— Assignment —
Each line shown below should be copied exactly.

— Information provided —
⁂

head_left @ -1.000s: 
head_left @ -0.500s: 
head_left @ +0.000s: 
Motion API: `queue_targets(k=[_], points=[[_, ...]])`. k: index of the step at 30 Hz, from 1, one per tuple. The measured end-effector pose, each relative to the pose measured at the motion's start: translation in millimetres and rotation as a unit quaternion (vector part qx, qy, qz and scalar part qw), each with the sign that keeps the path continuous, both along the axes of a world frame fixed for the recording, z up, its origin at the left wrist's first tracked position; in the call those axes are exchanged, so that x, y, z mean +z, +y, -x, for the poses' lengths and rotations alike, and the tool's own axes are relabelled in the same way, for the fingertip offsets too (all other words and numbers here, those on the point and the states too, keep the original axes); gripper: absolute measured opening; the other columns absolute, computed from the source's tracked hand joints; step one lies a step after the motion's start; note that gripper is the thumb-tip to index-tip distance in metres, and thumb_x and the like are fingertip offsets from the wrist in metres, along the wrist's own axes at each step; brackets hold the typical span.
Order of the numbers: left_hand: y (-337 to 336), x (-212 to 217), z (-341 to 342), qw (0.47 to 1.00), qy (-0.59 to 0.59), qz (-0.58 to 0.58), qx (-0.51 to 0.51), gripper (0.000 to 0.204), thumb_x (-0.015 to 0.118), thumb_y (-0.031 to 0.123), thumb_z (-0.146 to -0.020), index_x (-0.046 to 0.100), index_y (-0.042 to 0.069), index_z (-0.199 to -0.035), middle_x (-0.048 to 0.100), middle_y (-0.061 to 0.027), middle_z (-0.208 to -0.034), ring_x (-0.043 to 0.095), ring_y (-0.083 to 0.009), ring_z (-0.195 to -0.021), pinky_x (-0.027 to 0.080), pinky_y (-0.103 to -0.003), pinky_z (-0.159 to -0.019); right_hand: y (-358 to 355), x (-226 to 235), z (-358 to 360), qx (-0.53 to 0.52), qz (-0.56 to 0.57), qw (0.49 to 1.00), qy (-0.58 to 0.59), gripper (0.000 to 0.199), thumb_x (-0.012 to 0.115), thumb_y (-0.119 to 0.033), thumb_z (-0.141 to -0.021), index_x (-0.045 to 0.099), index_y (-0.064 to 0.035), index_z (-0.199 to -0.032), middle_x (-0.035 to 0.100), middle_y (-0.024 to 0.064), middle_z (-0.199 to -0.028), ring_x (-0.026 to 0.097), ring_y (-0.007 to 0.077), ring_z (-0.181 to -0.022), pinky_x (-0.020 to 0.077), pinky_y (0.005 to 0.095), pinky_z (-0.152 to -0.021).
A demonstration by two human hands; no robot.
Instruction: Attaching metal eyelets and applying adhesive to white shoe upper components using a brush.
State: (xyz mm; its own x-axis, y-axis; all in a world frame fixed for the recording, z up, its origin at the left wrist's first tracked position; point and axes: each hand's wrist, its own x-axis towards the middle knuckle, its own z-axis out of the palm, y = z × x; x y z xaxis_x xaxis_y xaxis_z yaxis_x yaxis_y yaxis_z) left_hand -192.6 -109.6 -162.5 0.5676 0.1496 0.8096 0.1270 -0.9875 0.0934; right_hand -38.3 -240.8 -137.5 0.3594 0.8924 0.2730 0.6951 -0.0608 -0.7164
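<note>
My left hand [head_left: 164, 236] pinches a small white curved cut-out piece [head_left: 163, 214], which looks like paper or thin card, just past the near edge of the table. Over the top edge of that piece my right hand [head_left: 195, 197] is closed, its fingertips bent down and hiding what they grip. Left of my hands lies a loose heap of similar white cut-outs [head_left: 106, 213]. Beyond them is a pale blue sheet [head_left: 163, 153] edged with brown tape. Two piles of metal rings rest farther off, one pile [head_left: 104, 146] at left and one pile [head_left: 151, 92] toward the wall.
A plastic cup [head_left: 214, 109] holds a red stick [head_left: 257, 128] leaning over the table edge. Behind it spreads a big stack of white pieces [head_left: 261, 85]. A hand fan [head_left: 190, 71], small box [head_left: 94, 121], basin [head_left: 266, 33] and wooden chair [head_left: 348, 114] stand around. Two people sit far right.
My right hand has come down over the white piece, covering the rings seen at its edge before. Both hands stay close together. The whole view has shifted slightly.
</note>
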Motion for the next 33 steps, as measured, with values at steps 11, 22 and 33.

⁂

— Response —
head_left @ -1.000s: 
head_left @ -0.500s: 
head_left @ +0.000s: 
Motion API: `queue_targets(k=[_], points=[[_, ...]])`. k: index of the step at 30 Hz, from 1, one per tuple. The measured end-effector pose, each relative to the pose measured at the motion's start: translation in millimetres and rotation as a unit quaternion (vector part qx, qy, qz and scalar part qw), each with the sign that keeps the path continuous, both along the axes of a world frame fixed for the recording, z up, its origin at the left wrist's first tracked position; in the call those axes are exchanged, so that x, y, z mean +z, +y, -x, for the poses' lengths and rotations alike, and the tool's own axes are relabelled in the same way, for the fingertip offsets too (all other words and numbers here, those on the point and the states too, keep the original axes); gripper: absolute measured opening; the other columns absolute, computed from the source's tracked hand joints; step one lies a step after the motion's start; note that gripper is the thumb-tip to index-tip distance in metres, and thumb_x and the like are fingertip offsets from the wrist in metres, along the wrist's own axes at each step; brackets hold the typical span.
Order of the numbers: left_hand: y (-337 to 336), x (-212 to 217), z (-341 to 342), qw (0.47 to 1.00), qy (-0.59 to 0.59), qz (-0.58 to 0.58), qx (-0.51 to 0.51), gripper (0.000 to 0.204), thumb_x (-0.015 to 0.118), thumb_y (-0.031 to 0.123), thumb_z (-0.146 to -0.020), index_x (-0.046 to 0.100), index_y (-0.042 to 0.069), index_z (-0.199 to -0.035), middle_x (-0.048 to 0.100), middle_y (-0.061 to 0.027), middle_z (-0.208 to -0.034), ring_x (-0.043 to 0.095), ring_y (-0.083 to 0.009), ring_z (-0.195 to -0.021), pinky_x (-0.027 to 0.080), pinky_y (-0.103 to -0.003), pinky_z (-0.159 to -0.019); right_hand: y (-358 to 355), x (-226 to 235), z (-358 to 360), qx (-0.53 to 0.52), qz (-0.56 to 0.57), qw (0.49 to 1.00), qy (-0.58 to 0.59), gripper (0.000 to 0.199), thumb_x (-0.012 to 0.115), thumb_y (-0.119 to 0.033), thumb_z (-0.141 to -0.021), index_x (-0.045 to 0.099), index_y (-0.064 to 0.035), index_z (-0.199 to -0.032), middle_x (-0.035 to 0.100), middle_y (-0.024 to 0.064), middle_z (-0.199 to -0.028), ring_x (-0.026 to 0.097), ring_y (-0.007 to 0.077), ring_z (-0.181 to -0.022), pinky_x (-0.020 to 0.077), pinky_y (0.005 to 0.095), pinky_z (-0.152 to -0.021).
A demonstration by two human hands; no robot.
Instruction: Attaching metal eyelets and applying adhesive to white shoe upper components using a brush.
State: (xyz mm; its own x-axis, y-axis; all in a world frame fixed for the recording, z up, its origin at the left wrist's first tracked position; point and axes: each hand's wrist, its own x-axis towards the middle knuckle, its own z-axis out of the palm, y = z × x; x y z xaxis_x xaxis_y xaxis_z yaxis_x yaxis_y yaxis_z) left_hand -192.6 -109.6 -162.5 0.5676 0.1496 0.8096 0.1270 -0.9875 0.0934; right_hand -38.3 -240.8 -137.5 0.3594 0.8924 0.2730 0.6951 -0.0608 -0.7164
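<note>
My left hand [head_left: 164, 236] pinches a small white curved cut-out piece [head_left: 163, 214], which looks like paper or thin card, just past the near edge of the table. Over the top edge of that piece my right hand [head_left: 195, 197] is closed, its fingertips bent down and hiding what they grip. Left of my hands lies a loose heap of similar white cut-outs [head_left: 106, 213]. Beyond them is a pale blue sheet [head_left: 163, 153] edged with brown tape. Two piles of metal rings rest farther off, one pile [head_left: 104, 146] at left and one pile [head_left: 151, 92] toward the wall.
A plastic cup [head_left: 214, 109] holds a red stick [head_left: 257, 128] leaning over the table edge. Behind it spreads a big stack of white pieces [head_left: 261, 85]. A hand fan [head_left: 190, 71], small box [head_left: 94, 121], basin [head_left: 266, 33] and wooden chair [head_left: 348, 114] stand around. Two people sit far right.
My right hand has come down over the white piece, covering the rings seen at its edge before. Both hands stay close together. The whole view has shifted slightly.
</note>
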Motion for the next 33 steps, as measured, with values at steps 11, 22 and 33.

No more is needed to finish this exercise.